╭──

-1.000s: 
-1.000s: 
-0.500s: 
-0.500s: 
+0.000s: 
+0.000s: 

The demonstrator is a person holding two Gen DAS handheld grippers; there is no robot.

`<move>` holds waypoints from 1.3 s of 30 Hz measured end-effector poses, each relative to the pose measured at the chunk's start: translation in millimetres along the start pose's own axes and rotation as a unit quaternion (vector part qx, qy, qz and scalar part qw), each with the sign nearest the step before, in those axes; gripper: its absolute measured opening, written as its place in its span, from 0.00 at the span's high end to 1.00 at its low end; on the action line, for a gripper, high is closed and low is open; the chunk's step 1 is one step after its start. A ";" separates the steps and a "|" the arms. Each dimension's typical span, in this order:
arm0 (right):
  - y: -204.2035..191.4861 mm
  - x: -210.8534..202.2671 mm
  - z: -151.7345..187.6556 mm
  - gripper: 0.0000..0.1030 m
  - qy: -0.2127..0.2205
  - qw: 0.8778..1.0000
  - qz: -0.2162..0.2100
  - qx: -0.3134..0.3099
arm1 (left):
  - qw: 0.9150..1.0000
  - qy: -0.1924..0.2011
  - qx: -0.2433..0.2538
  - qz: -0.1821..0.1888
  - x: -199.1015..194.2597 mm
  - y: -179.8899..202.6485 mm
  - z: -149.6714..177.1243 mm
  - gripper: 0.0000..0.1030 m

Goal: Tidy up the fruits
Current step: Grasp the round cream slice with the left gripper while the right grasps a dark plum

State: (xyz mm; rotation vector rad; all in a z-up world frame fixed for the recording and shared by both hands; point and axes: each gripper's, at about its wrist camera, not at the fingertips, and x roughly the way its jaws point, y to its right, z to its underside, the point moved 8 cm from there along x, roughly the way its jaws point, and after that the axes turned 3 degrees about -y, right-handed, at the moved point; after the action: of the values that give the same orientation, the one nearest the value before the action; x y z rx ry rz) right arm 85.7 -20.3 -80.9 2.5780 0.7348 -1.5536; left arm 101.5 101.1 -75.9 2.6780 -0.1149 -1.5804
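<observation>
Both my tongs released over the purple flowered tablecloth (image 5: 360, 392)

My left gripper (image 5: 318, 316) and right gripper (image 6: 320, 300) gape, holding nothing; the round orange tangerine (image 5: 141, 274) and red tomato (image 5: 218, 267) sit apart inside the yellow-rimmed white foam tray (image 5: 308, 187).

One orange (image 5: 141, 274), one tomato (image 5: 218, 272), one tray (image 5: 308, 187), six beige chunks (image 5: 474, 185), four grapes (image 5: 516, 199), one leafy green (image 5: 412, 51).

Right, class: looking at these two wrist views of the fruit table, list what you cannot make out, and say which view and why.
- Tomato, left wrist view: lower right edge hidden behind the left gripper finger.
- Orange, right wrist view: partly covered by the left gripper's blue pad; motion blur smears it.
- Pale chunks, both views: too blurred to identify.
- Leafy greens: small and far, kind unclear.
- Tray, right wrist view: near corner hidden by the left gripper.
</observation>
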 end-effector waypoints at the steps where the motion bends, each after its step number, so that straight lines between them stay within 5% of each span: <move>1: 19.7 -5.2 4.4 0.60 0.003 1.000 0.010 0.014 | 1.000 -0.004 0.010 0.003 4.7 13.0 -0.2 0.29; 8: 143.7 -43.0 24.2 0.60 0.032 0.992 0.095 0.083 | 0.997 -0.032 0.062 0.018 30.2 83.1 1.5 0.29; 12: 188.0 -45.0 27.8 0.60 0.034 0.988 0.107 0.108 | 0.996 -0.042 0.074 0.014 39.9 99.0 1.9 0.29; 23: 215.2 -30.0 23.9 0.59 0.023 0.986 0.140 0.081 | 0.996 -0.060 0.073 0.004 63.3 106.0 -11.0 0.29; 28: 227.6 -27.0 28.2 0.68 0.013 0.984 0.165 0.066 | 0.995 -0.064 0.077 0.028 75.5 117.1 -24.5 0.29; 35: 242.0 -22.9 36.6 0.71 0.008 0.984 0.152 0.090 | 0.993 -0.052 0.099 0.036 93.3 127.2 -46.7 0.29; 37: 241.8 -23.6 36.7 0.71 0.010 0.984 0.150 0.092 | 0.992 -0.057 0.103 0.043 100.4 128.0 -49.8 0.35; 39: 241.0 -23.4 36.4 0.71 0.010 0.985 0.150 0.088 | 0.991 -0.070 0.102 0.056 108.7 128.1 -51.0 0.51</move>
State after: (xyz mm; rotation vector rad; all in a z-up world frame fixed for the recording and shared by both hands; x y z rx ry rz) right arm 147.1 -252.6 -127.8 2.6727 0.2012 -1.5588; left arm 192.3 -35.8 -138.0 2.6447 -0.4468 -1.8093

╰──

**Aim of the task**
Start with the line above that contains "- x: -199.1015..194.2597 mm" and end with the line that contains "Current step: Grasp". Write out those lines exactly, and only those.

**Reply**
  - x: -199.1015..194.2597 mm
  - y: -179.8899..202.6485 mm
  - z: -149.6714..177.1243 mm
  - gripper: 0.0000..0.1030 m

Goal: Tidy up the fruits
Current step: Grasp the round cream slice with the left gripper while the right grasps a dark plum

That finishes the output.